● **WHAT YOU WILL DO**:
Your response should be an exact transcription of the data, images excluded.

SOURCE DATA: Begin

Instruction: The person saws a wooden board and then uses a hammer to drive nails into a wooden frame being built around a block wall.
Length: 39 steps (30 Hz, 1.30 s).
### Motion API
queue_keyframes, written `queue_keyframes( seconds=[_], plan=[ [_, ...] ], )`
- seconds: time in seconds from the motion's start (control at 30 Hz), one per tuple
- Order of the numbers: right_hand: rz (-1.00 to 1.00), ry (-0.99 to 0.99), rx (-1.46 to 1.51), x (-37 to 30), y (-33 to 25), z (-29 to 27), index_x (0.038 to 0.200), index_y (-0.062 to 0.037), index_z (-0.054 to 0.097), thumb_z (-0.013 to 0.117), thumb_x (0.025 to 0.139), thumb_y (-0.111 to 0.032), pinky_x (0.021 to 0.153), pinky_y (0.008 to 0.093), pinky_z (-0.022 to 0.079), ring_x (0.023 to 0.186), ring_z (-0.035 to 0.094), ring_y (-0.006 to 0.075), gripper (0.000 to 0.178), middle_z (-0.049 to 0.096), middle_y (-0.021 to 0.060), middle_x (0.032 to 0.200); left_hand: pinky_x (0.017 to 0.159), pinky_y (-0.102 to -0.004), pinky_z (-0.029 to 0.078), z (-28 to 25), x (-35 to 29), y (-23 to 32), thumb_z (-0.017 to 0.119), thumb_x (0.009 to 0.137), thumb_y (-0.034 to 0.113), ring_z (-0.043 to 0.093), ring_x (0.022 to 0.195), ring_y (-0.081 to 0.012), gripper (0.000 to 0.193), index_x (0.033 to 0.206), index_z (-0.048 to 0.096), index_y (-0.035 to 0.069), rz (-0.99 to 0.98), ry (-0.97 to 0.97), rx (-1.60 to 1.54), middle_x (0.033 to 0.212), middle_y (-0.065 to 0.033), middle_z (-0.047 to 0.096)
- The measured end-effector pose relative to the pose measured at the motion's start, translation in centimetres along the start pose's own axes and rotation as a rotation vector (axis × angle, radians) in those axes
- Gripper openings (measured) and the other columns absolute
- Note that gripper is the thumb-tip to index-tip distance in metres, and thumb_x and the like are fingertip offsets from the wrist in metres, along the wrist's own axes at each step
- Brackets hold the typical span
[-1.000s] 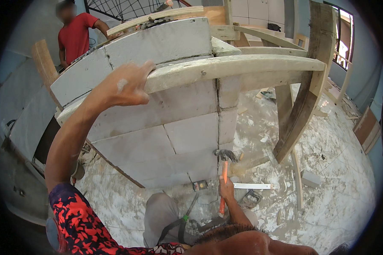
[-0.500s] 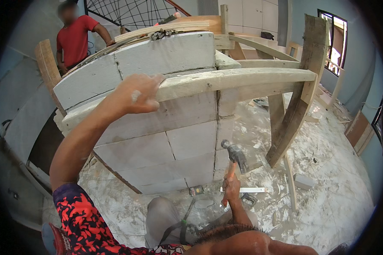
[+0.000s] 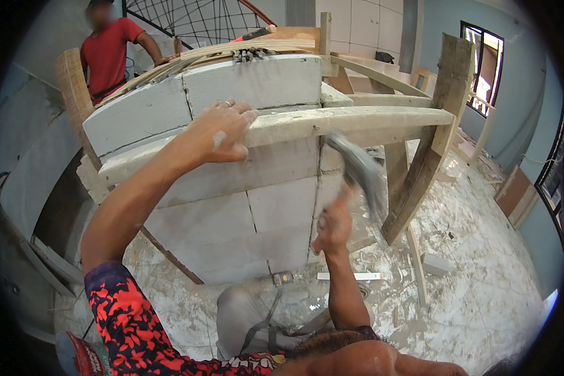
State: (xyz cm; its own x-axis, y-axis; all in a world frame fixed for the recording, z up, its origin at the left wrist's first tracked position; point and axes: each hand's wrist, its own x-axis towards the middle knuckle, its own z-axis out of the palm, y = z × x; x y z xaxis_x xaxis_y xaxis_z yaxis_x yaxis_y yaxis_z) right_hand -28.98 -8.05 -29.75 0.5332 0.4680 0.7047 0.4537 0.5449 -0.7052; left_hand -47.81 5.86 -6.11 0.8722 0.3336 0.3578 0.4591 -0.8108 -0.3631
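Observation:
A long, weathered wooden board (image 3: pixel 357 119) runs across the front of a pale block wall (image 3: pixel 257 81). My left hand (image 3: pixel 222 133) grips this board, fingers over its top edge and thumb below; a ring shows on one finger. In my right hand (image 3: pixel 335 224) is a claw hammer (image 3: pixel 357 164), held by its orange handle. Its metal head is smeared by motion and hangs just below the board, right of the wall's corner; whether it touches anything I cannot tell. The board's right end meets an upright timber (image 3: pixel 425 150).
Long wood strips and a bundle of short grey rods (image 3: pixel 252 55) lie on top of the wall. A person in a red shirt (image 3: pixel 106 56) stands behind its left end. On the dusty floor lie a white strip (image 3: pixel 351 276), a grey block (image 3: pixel 435 264) and a small box (image 3: pixel 282 278).
My right hand has lifted the hammer up toward the board, its head now higher and blurred. My left hand keeps its hold on the board. The whole view has shifted slightly.

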Motion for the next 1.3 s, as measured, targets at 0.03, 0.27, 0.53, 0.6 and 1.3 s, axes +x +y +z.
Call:
queue_keyframes(
  seconds=[0.03, 0.27, 0.53, 0.6, 1.3],
  plan=[
    [0.117, -0.029, 0.067, 0.7, -0.1, 0.8, 0.09, -0.0006, 0.049, 0.04, 0.091, -0.065, 0.038, 0.0236, 0.03, 0.042, 0.036, 0.0087, 0.066, 0.038, 0.0, 0.054, 0.101, -0.0426, 0.039, 0.0, -0.2, -0.3, 0.064, 0.061, 0.015, 0.051, 0.114, -0.0373, 0.069, 0.126, 0.051, -0.003, 0.0, 0.007, -0.01, 0.126, -0.0181, 0.053],
    [-0.244, 0.133, 0.253, -2.1, -1.3, -0.2, 0.08, -0.001, 0.047, 0.042, 0.091, -0.064, 0.039, 0.0234, 0.032, 0.044, 0.041, 0.0115, 0.064, 0.043, 0.0027, 0.054, 0.102, -0.041, 0.038, -0.1, -0.5, -0.5, 0.066, 0.06, 0.016, 0.049, 0.116, -0.0375, 0.071, 0.127, 0.051, -0.004, 0.017, 0.04, -0.012, 0.126, -0.0196, 0.053],
    [-0.063, -0.08, 0.016, -0.4, -1.5, 0.3, 0.105, 0.0003, 0.055, 0.039, 0.099, -0.038, 0.053, 0.0276, 0.042, 0.061, 0.052, 0.0137, 0.042, 0.051, 0.0079, 0.067, 0.101, -0.0415, 0.038, -0.3, -0.9, -0.8, 0.066, 0.06, 0.013, 0.048, 0.115, -0.0349, 0.071, 0.127, 0.05, -0.004, 0.031, 0.078, -0.032, 0.127, -0.0178, 0.052],
    [-0.146, -0.124, 0.161, -1.9, 0.8, -1.6, 0.122, 0.0034, 0.051, 0.039, 0.099, -0.042, 0.052, 0.0261, 0.04, 0.059, 0.049, 0.0122, 0.052, 0.049, 0.0063, 0.065, 0.101, -0.0417, 0.038, 0.1, -0.6, -0.5, 0.065, 0.06, 0.013, 0.047, 0.116, -0.0344, 0.072, 0.128, 0.05, -0.004, 0.047, 0.089, -0.022, 0.128, -0.0171, 0.051],
    [0.076, -0.05, 0.095, 0.1, -2.5, 1.9, 0.14, 0.0029, 0.037, 0.039, 0.1, -0.035, 0.047, 0.0286, 0.037, 0.054, 0.046, 0.0175, 0.056, 0.049, 0.0078, 0.064, 0.106, -0.0433, 0.035, 0.7, -1.3, -1.2, 0.069, 0.062, 0.012, 0.041, 0.127, -0.0361, 0.073, 0.131, 0.048, 0.0, 0.037, 0.072, -0.016, 0.138, -0.0146, 0.045]
  ],
)
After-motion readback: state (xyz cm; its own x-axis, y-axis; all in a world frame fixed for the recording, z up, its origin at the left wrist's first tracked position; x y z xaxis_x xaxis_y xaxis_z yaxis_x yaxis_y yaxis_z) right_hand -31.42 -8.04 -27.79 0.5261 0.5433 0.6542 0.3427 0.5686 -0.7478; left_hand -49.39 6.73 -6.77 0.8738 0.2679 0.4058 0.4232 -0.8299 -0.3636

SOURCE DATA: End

● **ANSWER FOR THE TASK**:
Instruction: The person saws a wooden board and then uses a hammer to drive nails into a wooden frame being built around a block wall.
Length: 39 steps (30 Hz, 1.30 s).
### Motion API
queue_keyframes, written `queue_keyframes( seconds=[_], plan=[ [_, ...] ], )`
- seconds: time in seconds from the motion's start (control at 30 Hz), one per tuple
- Order of the numbers: right_hand: rz (-1.00 to 1.00), ry (-0.99 to 0.99), rx (-1.46 to 1.51), x (-37 to 30), y (-33 to 25), z (-29 to 27), index_x (0.038 to 0.200), index_y (-0.062 to 0.037), index_z (-0.054 to 0.097), thumb_z (-0.013 to 0.117), thumb_x (0.025 to 0.139), thumb_y (-0.111 to 0.032), pinky_x (0.021 to 0.153), pinky_y (0.008 to 0.093), pinky_z (-0.022 to 0.079), ring_x (0.023 to 0.186), ring_z (-0.035 to 0.094), ring_y (-0.006 to 0.075), gripper (0.000 to 0.178), middle_z (-0.049 to 0.096), middle_y (-0.021 to 0.060), middle_x (0.032 to 0.200); left_hand: pinky_x (0.017 to 0.159), pinky_y (-0.102 to -0.004), pinky_z (-0.029 to 0.078), z (-28 to 25), x (-35 to 29), y (-23 to 32), thumb_z (-0.017 to 0.119), thumb_x (0.009 to 0.137), thumb_y (-0.034 to 0.113), ring_z (-0.043 to 0.093), ring_x (0.022 to 0.195), ring_y (-0.081 to 0.012), gripper (0.000 to 0.193), index_x (0.033 to 0.206), index_z (-0.048 to 0.096), index_y (-0.035 to 0.069), rz (-0.99 to 0.98), ry (-0.97 to 0.97), rx (-1.60 to 1.54), middle_x (0.033 to 0.212), middle_y (-0.065 to 0.033), middle_z (-0.047 to 0.096)
- The measured end-effector pose relative to the pose measured at the motion's start, translation in centimetres along the start pose's own axes and rotation as a rotation vector (axis × angle, radians) in those axes
- Gripper openings (measured) and the other columns absolute
- Note that gripper is the thumb-tip to index-tip distance in metres, and thumb_x and the like are fingertip offsets from the wrist in metres, along the wrist's own axes at each step
- Brackets hold the typical span
[-1.000s] 
[-0.500s] 
[+0.000s] 
State: (xyz cm; its own x-axis, y-axis; all in a world frame fixed for the recording, z up, its origin at the left wrist's first tracked position; point and axes: each hand's wrist, its own x-axis towards the middle knuckle, its own z-axis out of the palm, y = z × x; x y z xaxis_x xaxis_y xaxis_z yaxis_x yaxis_y yaxis_z) right_hand -28.98 -8.05 -29.75 0.5332 0.4680 0.7047 0.4537 0.5449 -0.7052; left_hand -47.81 5.86 -6.11 0.8722 0.3336 0.3578 0.4591 -0.8108 -0.3631
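Observation:
A long, weathered wooden board (image 3: pixel 357 119) runs across the front of a pale block wall (image 3: pixel 257 81). My left hand (image 3: pixel 222 133) grips this board, fingers over its top edge and thumb below; a ring shows on one finger. In my right hand (image 3: pixel 335 224) is a claw hammer (image 3: pixel 357 164), held by its orange handle. Its metal head is smeared by motion and hangs just below the board, right of the wall's corner; whether it touches anything I cannot tell. The board's right end meets an upright timber (image 3: pixel 425 150).
Long wood strips and a bundle of short grey rods (image 3: pixel 252 55) lie on top of the wall. A person in a red shirt (image 3: pixel 106 56) stands behind its left end. On the dusty floor lie a white strip (image 3: pixel 351 276), a grey block (image 3: pixel 435 264) and a small box (image 3: pixel 282 278).
My right hand has lifted the hammer up toward the board, its head now higher and blurred. My left hand keeps its hold on the board. The whole view has shifted slightly.
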
Motion for the next 1.3 s, as measured, targets at 0.03, 0.27, 0.53, 0.6 and 1.3 s, axes +x +y +z.
Call:
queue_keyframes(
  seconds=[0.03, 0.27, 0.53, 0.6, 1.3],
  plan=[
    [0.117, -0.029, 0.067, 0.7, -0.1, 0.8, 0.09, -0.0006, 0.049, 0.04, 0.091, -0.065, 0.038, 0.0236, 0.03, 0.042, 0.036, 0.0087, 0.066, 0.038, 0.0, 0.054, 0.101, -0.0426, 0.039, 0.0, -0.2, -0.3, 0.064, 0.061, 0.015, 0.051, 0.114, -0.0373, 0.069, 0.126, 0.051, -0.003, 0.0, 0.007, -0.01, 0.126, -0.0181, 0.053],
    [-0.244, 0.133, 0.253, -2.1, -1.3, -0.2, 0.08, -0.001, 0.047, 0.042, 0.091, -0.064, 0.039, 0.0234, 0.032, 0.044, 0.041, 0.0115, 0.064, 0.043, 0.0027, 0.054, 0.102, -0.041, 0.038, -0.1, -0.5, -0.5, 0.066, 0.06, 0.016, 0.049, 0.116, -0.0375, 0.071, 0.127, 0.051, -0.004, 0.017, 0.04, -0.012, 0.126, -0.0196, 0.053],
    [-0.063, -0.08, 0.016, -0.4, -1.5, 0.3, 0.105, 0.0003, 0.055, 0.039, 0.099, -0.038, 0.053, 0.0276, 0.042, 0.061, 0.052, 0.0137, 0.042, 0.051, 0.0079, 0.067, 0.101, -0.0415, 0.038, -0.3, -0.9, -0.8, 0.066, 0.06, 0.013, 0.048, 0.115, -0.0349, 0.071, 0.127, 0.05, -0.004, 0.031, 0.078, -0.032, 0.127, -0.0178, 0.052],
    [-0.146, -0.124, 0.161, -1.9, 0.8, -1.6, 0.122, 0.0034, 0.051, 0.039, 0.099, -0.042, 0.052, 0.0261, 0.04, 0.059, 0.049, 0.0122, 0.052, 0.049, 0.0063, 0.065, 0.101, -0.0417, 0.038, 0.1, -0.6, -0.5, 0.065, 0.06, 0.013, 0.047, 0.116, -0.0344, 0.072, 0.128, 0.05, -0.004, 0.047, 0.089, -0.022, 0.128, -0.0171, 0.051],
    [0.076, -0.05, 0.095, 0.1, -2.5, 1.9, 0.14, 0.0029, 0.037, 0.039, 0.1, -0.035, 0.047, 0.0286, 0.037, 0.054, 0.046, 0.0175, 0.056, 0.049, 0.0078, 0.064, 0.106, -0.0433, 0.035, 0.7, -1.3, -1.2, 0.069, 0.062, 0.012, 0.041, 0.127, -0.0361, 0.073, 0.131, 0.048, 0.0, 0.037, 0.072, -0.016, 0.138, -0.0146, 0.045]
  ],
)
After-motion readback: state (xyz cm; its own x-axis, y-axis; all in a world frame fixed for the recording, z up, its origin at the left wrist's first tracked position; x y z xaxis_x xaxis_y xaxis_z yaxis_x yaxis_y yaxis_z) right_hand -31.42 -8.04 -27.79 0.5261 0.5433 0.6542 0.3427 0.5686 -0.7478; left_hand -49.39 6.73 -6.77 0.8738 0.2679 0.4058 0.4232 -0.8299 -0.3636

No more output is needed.